*** Begin section ***
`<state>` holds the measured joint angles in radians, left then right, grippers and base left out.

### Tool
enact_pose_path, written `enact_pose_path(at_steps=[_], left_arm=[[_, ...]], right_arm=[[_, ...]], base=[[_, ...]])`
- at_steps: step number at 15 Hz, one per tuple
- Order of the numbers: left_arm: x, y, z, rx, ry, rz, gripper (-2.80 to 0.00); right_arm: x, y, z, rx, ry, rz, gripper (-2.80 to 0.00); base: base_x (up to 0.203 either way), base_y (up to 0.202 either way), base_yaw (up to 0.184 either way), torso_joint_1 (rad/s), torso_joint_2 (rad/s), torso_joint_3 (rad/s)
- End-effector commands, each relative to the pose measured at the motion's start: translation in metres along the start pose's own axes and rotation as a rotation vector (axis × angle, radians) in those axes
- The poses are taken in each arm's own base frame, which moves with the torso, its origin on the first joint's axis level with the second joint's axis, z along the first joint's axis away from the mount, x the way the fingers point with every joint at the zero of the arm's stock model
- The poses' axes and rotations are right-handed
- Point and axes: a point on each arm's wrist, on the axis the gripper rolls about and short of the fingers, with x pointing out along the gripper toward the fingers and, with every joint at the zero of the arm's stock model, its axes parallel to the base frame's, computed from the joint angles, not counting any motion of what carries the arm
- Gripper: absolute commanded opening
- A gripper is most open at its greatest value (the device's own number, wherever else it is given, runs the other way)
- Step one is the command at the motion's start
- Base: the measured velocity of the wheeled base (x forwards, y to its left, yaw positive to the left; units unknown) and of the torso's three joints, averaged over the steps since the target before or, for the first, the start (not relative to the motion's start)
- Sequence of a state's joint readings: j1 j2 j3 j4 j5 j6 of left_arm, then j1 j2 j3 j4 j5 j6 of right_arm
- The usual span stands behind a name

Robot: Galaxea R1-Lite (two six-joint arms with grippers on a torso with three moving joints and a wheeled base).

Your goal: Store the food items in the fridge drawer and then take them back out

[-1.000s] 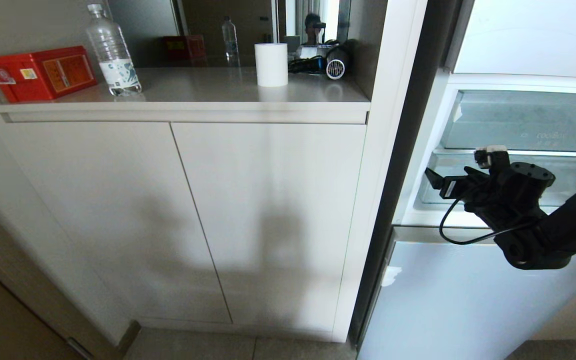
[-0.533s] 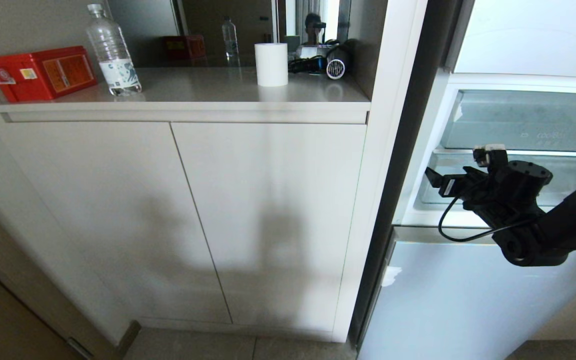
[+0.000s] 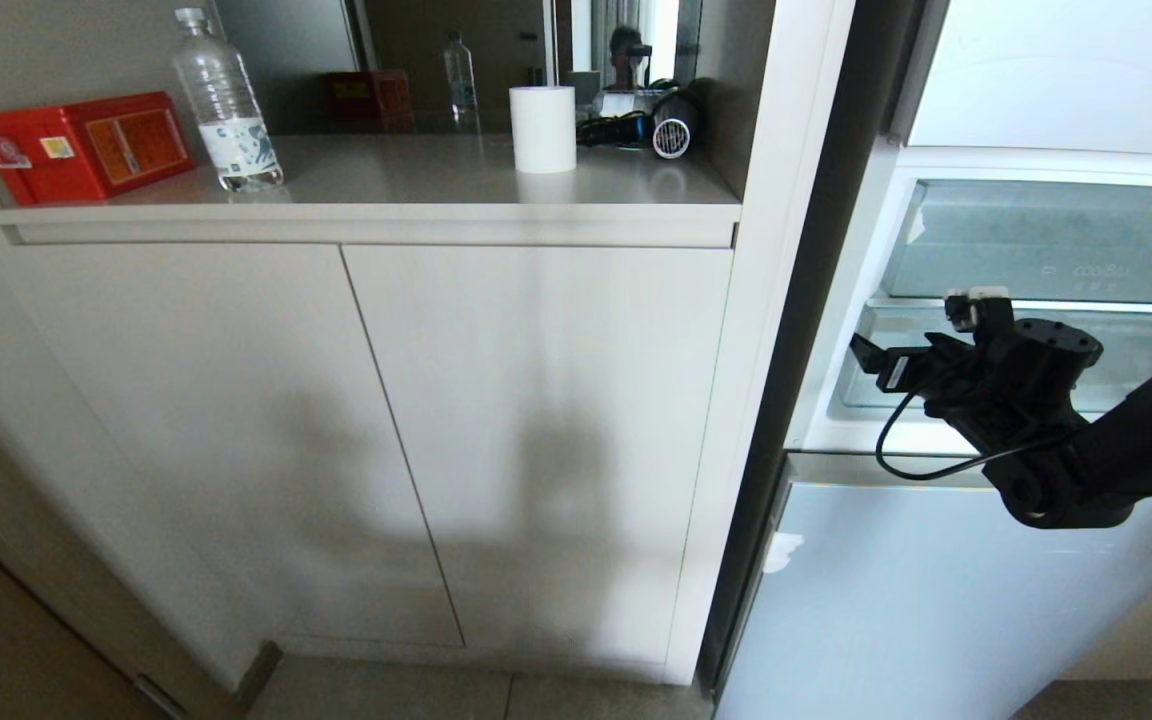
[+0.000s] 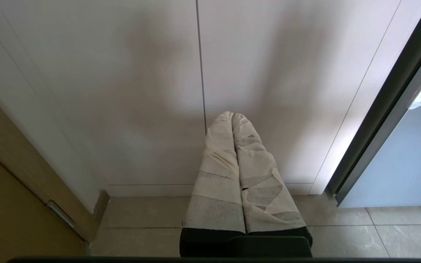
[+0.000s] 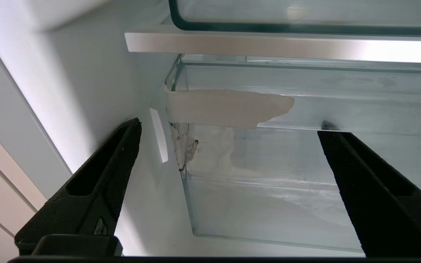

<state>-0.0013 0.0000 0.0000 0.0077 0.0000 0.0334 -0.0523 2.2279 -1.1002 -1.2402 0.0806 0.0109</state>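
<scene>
Right gripper (image 5: 228, 146) spread wide, holding nothing; clear frosted plastic fridge drawer (image 5: 305, 171) with white tape on its lip lies straight ahead, long axis crosswise to the jaws; right arm nearer; left gripper (image 4: 232, 117) closed, parked.

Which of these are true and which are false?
1. The right gripper is open. True.
2. The right gripper holds a red food item. False: nothing is between its fingers.
3. The left gripper points at the fridge drawer. False: it faces white cabinet doors.
4. A red box sits on the shelf. True.
5. The bottle lies on its side. False: it stands upright.
</scene>
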Motion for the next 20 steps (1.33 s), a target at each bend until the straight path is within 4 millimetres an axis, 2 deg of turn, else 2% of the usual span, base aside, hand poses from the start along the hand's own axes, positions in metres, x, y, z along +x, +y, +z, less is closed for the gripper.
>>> enact_pose_path(at_steps=[1,2,3,7,14,17,20], left_arm=[[0.000,0.000,0.000,0.000,0.002,0.000,-2.80],[0.000,0.000,0.000,0.000,0.002,0.000,-2.80],[0.000,0.000,0.000,0.000,0.002,0.001,-2.80],[0.000,0.000,0.000,0.000,0.002,0.000,-2.80],[0.000,0.000,0.000,0.000,0.002,0.000,-2.80],[0.000,0.000,0.000,0.000,0.002,0.000,-2.80],[0.000,0.000,0.000,0.000,0.002,0.000,-2.80]], right_arm=[[-0.001,0.000,0.002,-0.001,-0.010,0.001,-2.08],[-0.001,0.001,0.003,-0.004,-0.010,0.002,-2.80],[0.000,0.001,0.003,-0.005,-0.013,0.004,-2.80],[0.002,0.030,0.004,-0.001,-0.015,0.048,-2.80],[0.000,0.031,0.001,0.000,-0.003,0.034,-2.80],[-0.018,0.030,0.010,-0.013,0.013,0.030,-2.80],[-0.047,0.030,0.016,-0.007,0.059,0.028,-2.80]], base=[[0.000,0.000,0.000,0.000,0.00,0.000],[0.000,0.000,0.000,0.000,0.00,0.000],[0.000,0.000,0.000,0.000,0.00,0.000],[0.000,0.000,0.000,0.000,0.00,0.000],[0.000,0.000,0.000,0.000,0.00,0.000],[0.000,0.000,0.000,0.000,0.00,0.000],[0.000,0.000,0.000,0.000,0.00,0.000]])
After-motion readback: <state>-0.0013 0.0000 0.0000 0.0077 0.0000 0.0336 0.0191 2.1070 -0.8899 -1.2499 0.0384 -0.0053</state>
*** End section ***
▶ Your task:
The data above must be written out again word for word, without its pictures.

▶ Response box:
`<state>` holds the measured joint angles in radians, left then right, grippers and base left out.

### Tool
enact_pose_path, written `enact_pose_path(at_steps=[_], left_arm=[[_, ...]], right_arm=[[_, ...]], base=[[_, ...]])`
- at_steps: step number at 15 Hz, one per tuple
- Order of the numbers: left_arm: x, y, z, rx, ry, rz, gripper (-2.80 to 0.00); right_arm: x, y, z, rx, ry, rz, gripper (-2.80 to 0.00); base: base_x (up to 0.203 either way), base_y (up to 0.202 either way), base_yaw (up to 0.184 either way), torso_joint_1 (rad/s), torso_joint_2 (rad/s), torso_joint_3 (rad/s)
- End-effector commands, each relative to the pose measured at the motion's start: translation in metres along the start pose's own axes and rotation as a rotation vector (axis × angle, radians) in those axes
- The poses are taken in each arm's own base frame, which moves with the torso, its origin on the first joint's axis level with the second joint's axis, z along the first joint's axis away from the mount, x the way the fingers point with every joint at the zero of the arm's stock model
- The poses' axes and rotations are right-handed
- Point and axes: a point on each arm's wrist, on the axis the gripper rolls about and short of the fingers, with x pointing out along the gripper toward the fingers and, with every joint at the zero of the arm's stock model, its axes parallel to the base frame's, computed from the joint angles, not counting any motion of what carries the arm
- Gripper: absolute commanded opening
- A gripper is most open at its greatest value (the device's own number, wherever else it is given, runs the other way)
- Step one is the command at the motion's start
- Base: the measured velocity of the wheeled base (x forwards, y to its left, yaw positive to the left; units unknown) and of the torso's three joints, averaged over the steps since the target before or, for the first, the start (not relative to the motion's start)
- Sequence of a state's joint readings: j1 j2 j3 j4 j5 j6 of left_arm, then j1 j2 j3 j4 j5 j6 of right_arm
- The usual span stands behind a name

Robot: Galaxea R1-Lite (two six-joint arms with grippers on a torso with three moving joints and a wheeled base).

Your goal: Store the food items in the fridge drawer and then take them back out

[-1.000s] 
[-0.533s] 
[+0.000s] 
[+0.000s] 
[+0.000s] 

<state>-0.0013 0.0000 0.0000 0.0077 0.0000 0.0334 -0.0523 2.2279 -1.1002 -1.2402 0.0806 0.0109</state>
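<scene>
Right gripper (image 5: 228, 146) spread wide, holding nothing; clear frosted plastic fridge drawer (image 5: 305, 171) with white tape on its lip lies straight ahead, long axis crosswise to the jaws; right arm nearer; left gripper (image 4: 232, 117) closed, parked.

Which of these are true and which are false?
1. The right gripper is open. True.
2. The right gripper holds a red food item. False: nothing is between its fingers.
3. The left gripper points at the fridge drawer. False: it faces white cabinet doors.
4. A red box sits on the shelf. True.
5. The bottle lies on its side. False: it stands upright.
</scene>
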Motion for the next 20 steps (1.33 s), a target at each bend until the straight path is within 4 millimetres an axis, 2 deg of turn, else 2% of the usual span, base aside, hand poses from the start along the hand's own axes, positions in metres, x, y, z along +x, +y, +z, less is closed for the gripper.
>>> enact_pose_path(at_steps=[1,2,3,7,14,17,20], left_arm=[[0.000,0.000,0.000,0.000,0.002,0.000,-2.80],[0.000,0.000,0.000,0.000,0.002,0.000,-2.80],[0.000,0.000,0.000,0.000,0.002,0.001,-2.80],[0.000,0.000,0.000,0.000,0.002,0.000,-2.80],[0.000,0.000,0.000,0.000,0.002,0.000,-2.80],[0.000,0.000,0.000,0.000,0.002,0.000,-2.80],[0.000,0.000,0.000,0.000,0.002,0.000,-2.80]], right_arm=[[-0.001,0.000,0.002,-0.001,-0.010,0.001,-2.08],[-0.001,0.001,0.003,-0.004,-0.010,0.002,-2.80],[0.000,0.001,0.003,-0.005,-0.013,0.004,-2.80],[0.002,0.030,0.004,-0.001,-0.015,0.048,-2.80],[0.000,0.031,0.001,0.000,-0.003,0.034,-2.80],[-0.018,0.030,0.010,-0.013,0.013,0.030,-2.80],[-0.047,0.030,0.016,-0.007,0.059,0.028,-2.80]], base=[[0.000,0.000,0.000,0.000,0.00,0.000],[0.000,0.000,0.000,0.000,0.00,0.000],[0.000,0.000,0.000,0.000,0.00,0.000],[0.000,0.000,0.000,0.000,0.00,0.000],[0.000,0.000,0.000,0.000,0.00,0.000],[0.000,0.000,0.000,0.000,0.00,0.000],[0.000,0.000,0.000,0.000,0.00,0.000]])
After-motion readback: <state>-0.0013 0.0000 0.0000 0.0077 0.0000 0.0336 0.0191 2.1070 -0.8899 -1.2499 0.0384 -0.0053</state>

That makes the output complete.